• **Work to be completed**
Look below for the line holding "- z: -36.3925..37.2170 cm" and the line holding "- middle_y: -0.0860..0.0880". Transcribe exactly those lines and all lines between them, nothing more.

··· Data shown

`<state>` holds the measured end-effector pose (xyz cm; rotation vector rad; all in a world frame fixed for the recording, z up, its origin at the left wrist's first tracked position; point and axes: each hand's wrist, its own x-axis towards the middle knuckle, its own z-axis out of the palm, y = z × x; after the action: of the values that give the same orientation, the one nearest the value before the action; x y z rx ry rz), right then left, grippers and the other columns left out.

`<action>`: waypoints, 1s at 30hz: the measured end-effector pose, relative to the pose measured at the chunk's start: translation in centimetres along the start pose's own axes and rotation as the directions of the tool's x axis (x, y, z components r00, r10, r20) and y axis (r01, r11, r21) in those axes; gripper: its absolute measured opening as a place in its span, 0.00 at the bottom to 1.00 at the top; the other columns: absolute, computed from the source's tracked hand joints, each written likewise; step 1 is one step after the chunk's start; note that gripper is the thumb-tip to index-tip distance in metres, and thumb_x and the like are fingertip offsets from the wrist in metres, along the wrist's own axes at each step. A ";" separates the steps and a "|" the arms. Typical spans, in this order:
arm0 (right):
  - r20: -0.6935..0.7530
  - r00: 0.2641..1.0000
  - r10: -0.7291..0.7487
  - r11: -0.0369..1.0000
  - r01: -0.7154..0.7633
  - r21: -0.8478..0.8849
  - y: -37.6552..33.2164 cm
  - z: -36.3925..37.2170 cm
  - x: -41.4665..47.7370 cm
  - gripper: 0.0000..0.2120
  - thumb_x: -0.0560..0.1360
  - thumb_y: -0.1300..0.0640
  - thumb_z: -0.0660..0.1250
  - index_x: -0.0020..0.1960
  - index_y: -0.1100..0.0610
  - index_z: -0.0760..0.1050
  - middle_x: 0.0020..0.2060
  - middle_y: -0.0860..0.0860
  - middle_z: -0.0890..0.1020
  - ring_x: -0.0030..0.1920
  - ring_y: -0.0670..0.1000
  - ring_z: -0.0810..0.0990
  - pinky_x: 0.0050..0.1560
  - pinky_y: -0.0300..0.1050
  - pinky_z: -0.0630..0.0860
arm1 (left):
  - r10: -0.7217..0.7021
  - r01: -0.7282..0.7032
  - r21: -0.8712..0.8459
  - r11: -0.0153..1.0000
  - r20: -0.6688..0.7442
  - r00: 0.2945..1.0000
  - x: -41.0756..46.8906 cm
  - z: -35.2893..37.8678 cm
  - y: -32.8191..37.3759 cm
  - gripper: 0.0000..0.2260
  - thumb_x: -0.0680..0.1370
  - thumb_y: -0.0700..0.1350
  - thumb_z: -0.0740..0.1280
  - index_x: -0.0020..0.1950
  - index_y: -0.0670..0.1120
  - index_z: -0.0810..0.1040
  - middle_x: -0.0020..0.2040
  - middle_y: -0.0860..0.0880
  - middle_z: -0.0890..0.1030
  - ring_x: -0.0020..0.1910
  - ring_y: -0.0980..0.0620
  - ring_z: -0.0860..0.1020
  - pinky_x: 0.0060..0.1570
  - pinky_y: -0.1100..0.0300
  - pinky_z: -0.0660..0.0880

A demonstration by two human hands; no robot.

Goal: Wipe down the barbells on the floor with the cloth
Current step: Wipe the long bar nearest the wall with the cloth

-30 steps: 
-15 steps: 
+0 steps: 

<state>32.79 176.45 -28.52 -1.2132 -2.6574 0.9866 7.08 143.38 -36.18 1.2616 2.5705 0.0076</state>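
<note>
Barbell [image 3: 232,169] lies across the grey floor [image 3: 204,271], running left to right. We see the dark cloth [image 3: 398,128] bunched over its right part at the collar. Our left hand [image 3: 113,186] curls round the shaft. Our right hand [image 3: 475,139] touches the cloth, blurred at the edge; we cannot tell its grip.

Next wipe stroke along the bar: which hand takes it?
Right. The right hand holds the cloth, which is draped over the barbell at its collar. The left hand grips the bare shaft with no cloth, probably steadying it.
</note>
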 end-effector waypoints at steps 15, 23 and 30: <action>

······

• **Solution for this exercise**
  - z: -36.3925..37.2170 cm
  - x: -41.4665..47.7370 cm
  - gripper: 0.0000..0.2120
  - thumb_x: -0.0560..0.1360
  - thumb_y: -0.1300..0.0640
  - thumb_z: -0.0660..0.1250
  - index_x: -0.0020..0.1960
  - index_y: -0.1100..0.0610
  - index_z: -0.0760..0.1050
  - middle_x: 0.0020..0.2060
  - middle_y: -0.0860..0.0860
  - middle_z: -0.0890..0.1020
  - ring_x: -0.0030..0.1920
  - ring_y: -0.0670..0.1000
  - ring_z: -0.0810..0.0990
  - pinky_x: 0.0050..0.1560
  - pinky_y: -0.0300..0.1050
  - pinky_z: -0.0630..0.0860
arm1 (left):
  - r10: -0.7217..0.7021
  - r01: -0.7282..0.7032
  - r21: -0.8712..0.8459
  - r11: -0.0153..1.0000
  - r20: -0.6688..0.7442
  - r00: 0.2945..1.0000
  - x: -41.0756..46.8906 cm
  - z: -35.2893..37.8678 cm
  - y: -32.8191..37.3759 cm
  - gripper: 0.0000..0.2260
  - thumb_x: -0.0680..0.1370
  - thumb_y: -0.0700..0.1350
  - thumb_z: -0.0740..0.1280
  - index_x: -0.0020..0.1950
  - index_y: -0.0670..0.1120
  - index_z: -0.0810..0.1040
  - middle_x: -0.0020..0.2040
  - middle_y: -0.0860..0.0880

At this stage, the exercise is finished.